Nastała między nimi chwila ciszy. Piotr zajęty pakowaniem, a ona nadal siedząca
na łóżku z kolejną trzymana już od dłuższego czasu jego koszulą w ręku.
Spojrzał na nią. Wydała mu się dziwnie zamyślona. Jakby się czegoś obawiała. Do
tego trzymała jego koszulę już od dłuższej chwili, ciągle patrząc na nią.

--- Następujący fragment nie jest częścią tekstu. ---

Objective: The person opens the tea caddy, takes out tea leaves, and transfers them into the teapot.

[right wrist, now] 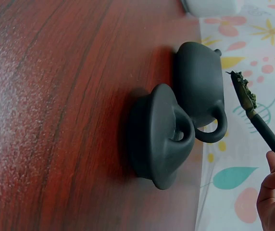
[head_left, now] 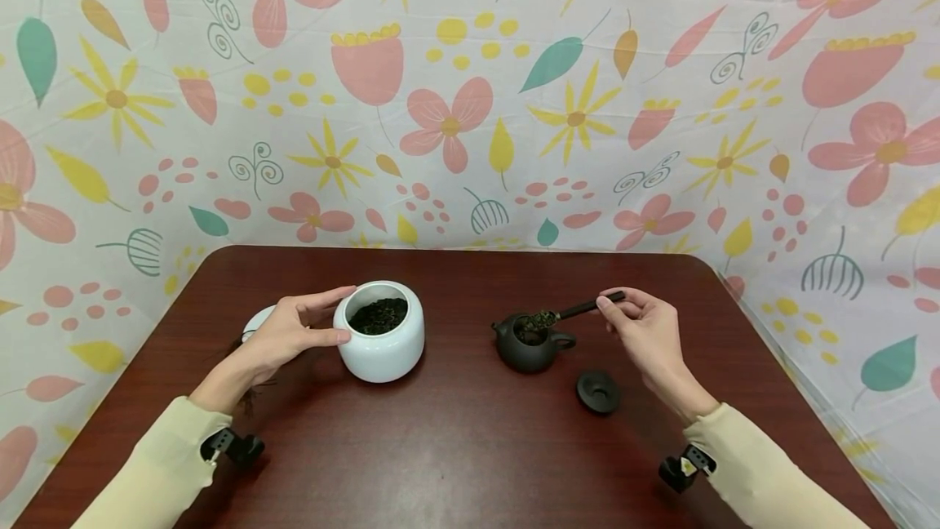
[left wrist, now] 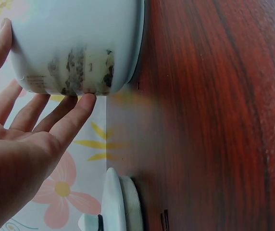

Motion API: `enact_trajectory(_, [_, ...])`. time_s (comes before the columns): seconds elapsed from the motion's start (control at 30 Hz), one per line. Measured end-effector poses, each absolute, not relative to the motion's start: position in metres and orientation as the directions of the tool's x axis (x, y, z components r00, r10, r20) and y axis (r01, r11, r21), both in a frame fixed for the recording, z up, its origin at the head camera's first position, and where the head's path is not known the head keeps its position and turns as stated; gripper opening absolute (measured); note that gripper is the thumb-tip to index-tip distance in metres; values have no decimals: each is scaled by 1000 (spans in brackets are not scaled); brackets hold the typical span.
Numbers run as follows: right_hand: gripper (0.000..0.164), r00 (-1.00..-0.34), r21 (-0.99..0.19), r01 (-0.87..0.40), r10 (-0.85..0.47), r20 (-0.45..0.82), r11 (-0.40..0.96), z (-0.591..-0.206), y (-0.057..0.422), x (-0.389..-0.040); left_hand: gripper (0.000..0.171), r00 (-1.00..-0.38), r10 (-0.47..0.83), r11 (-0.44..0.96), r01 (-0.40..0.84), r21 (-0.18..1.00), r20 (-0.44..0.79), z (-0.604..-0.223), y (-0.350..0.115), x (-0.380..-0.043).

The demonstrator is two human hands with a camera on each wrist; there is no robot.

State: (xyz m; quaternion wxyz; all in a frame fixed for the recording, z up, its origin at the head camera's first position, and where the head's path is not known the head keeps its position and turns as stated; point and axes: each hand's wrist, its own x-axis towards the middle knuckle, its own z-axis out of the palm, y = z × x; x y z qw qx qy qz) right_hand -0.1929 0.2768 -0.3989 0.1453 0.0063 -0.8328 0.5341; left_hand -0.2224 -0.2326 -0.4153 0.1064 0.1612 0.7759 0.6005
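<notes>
The right hand (head_left: 648, 337) is pinching a tea scoop (head_left: 585, 307) far back, apparently positioning its leaves (head_left: 542, 319) over the teapot (head_left: 525, 357); the left hand (head_left: 290, 331), fingers wide against the tea jar (head_left: 383, 356), is seemingly steadying it.

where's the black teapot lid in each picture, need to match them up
Head: black teapot lid, lower right of centre, below and right of the teapot.
Left wrist: not in it.
Right wrist: near the middle, lower left of the teapot.
Shared landmark: the reddish-brown table, in all three.
</notes>
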Motion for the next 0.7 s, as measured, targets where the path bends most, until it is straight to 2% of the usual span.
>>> enact_trajectory(0.7, [22, -931, -812, -260, 86, 354, 523, -401, 276, -197, 74, -925, 377, 220, 125, 967, 34, -415, -233, -223])
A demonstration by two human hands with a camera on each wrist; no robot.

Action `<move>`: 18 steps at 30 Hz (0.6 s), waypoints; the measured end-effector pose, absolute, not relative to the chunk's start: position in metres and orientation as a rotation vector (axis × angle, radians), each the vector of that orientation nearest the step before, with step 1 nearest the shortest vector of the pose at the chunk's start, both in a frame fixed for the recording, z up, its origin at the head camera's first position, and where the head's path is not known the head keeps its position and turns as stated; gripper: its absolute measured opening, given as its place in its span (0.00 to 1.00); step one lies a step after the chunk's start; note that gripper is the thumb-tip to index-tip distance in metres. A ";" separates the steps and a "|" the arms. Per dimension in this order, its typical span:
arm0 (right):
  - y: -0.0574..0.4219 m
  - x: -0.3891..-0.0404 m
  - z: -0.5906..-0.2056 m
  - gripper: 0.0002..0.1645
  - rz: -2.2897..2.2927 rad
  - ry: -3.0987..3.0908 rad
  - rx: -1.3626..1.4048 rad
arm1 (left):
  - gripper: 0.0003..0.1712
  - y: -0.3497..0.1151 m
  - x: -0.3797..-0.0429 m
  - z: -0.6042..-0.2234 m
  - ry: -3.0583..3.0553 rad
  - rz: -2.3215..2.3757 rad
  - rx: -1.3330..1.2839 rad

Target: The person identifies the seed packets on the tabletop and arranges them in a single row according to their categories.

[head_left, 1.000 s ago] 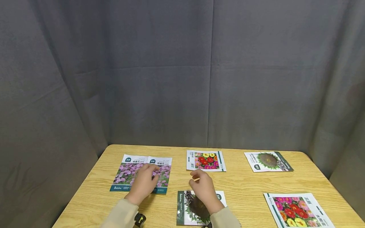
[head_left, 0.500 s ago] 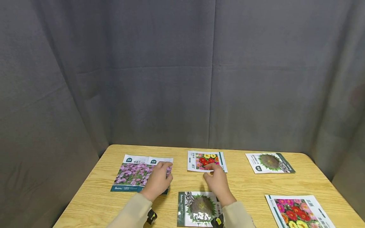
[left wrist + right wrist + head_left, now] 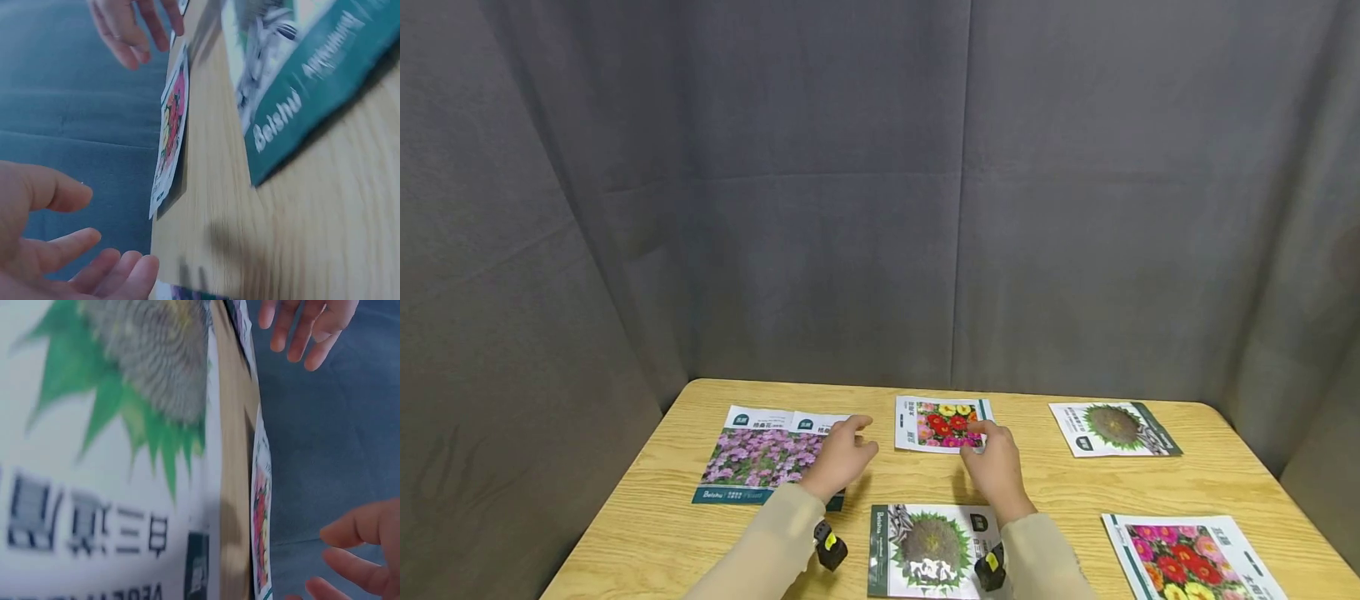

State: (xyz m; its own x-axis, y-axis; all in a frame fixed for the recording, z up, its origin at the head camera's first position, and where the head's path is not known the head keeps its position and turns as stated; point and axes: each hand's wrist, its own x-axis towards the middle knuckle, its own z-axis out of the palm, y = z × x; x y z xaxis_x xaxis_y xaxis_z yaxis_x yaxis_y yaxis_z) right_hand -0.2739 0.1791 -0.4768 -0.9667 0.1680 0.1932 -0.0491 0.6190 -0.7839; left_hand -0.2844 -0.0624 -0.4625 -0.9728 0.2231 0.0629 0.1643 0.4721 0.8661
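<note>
My left hand (image 3: 841, 457) hovers over the right edge of two overlapping seed packets with purple flowers (image 3: 767, 454), its fingers loosely bent and holding nothing. My right hand (image 3: 996, 468) is raised near the near-right corner of a seed packet with red and yellow flowers (image 3: 946, 423) at the back. Its fingertips overlap that packet in the head view, but in the right wrist view the fingers (image 3: 356, 569) stand apart from it. Below and between the wrists lies a seed packet with a sunflower head (image 3: 928, 550), glossy with reflected light.
At the back right lies another sunflower packet (image 3: 1112, 428). A second packet with red and yellow flowers (image 3: 1191, 560) lies at the front right. The wooden table (image 3: 647, 508) backs onto a grey curtain (image 3: 820, 275). Black cameras (image 3: 831, 550) are strapped at both wrists.
Both hands have moved to the right over the table, the left away from the middle of the purple packets, the right off the front sunflower packet. The packets lie as before.
</note>
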 end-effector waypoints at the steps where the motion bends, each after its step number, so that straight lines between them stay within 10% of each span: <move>1: 0.180 -0.275 -0.477 0.22 1.269 -2.590 -0.111 | 0.28 -0.061 -0.287 -0.463 2.622 1.573 0.333; 18: 0.203 -0.298 -0.479 0.25 1.308 -2.574 -0.306 | 0.28 -0.030 -0.310 -0.474 2.394 1.767 0.076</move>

- Mogę? – zapytał wyciągając w jej stronę
rękę po koszule. Patrzył na nią chwilę czekając na jej reakcje, ale chyba go
nie słyszała. – Ej dziewczyno. – ukucnął obok niej opierając jedna rękę na jej
kolanie a drugą kładąc na jej dłoni. Dopiero ten gest spowodował, że na niego
spojrzała – Co się dzieje?
- Nic.
- Przecież widzę.
- Myślę o tym, jak to będzie jak
wrócimy do Warszawy.
- Dobrze będzie, przecież znamy się
dobrze, nie musimy wszystkiego zaczynać od początku.
- Co masz na myśli?
- To, że nie będziesz przede mną
uciekała. – uśmiechnęła do niego ciepło patrząc mu w oczy
- Kocham Cię.
- Ja Ciebie też. – zbliżył się do
niej i pocałował – Bardzo. Wiesz co, idź może do łazienki, weź prysznic i kładź
się spać, bo Ci jeszcze jakieś głupoty przyjdą do głowy, hm?
- Muszę się spakować.
- Ja Cię spakuje. Nie ma tego wiele.
Idź a ja tu na Ciebie poczekam.
Poszła, a
on dokończył pakowanie swojej torby, po czym zajął się jej. Poszło mu dość
sprawnie, bo przecież miał już w tym wprawę. Co prawda z Magdy torbą miał
większy problem, bo nie wiedział, co może już spakować, a co zostawić, bo może
się jej jeszcze przydać, ale w końcu skończył. Kiedy wyszła z łazienki, Piotr
zajął jej miejsce. Kilka minut po 23 oboje, przytuleni do siebie spali czekając
na nowy dzień. Sen Magdy jednak nie należał do najlepszych. Nie wiedziała
czemu, ale obawiała się trochę ich wspólnego powrotu do Warszawy. Gdy spojrzała
na zegarem było przed trzecią. Piotr spał w najlepsze przytulony do jej pleców,
lewa rękę nieświadomie trzymając na jej piersi. Zawsze znaczną część nocy przesypiali
w takiej pozycji, ale przez ostatnich kilka miesięcy zdążyła się odzwyczaić od
obecności mężczyzny w trakcie nocy. Wiedziała, że oboje długo już nie
wytrzymają, że pocałunki i przytulenia przestaną im wystarczyć. Z każdym dniem
czuła, że coraz bardziej go potrzebuje i pragnie. Piotr zresztą również dał jej
wiele razy do zrozumienia, że zbyt długo już nie wytrzyma bez ich mrużenia oczu
mając ją tak blisko siebie. Pewnie gdyby byli w Warszawie już dawno pozwolili
by sobie na coś więcej niż pocałunki, ale w tej sytuacji, przebywając w domu
Korzeckich nie potrafiła się przełamać i pozwolić Piotrowi zbliżyć się do
siebie zbyt blisko. A on to na szczęście szanował, wiedział, że jeśli tylko
wrócą do Warszawy wszystko pomału wróci do normy.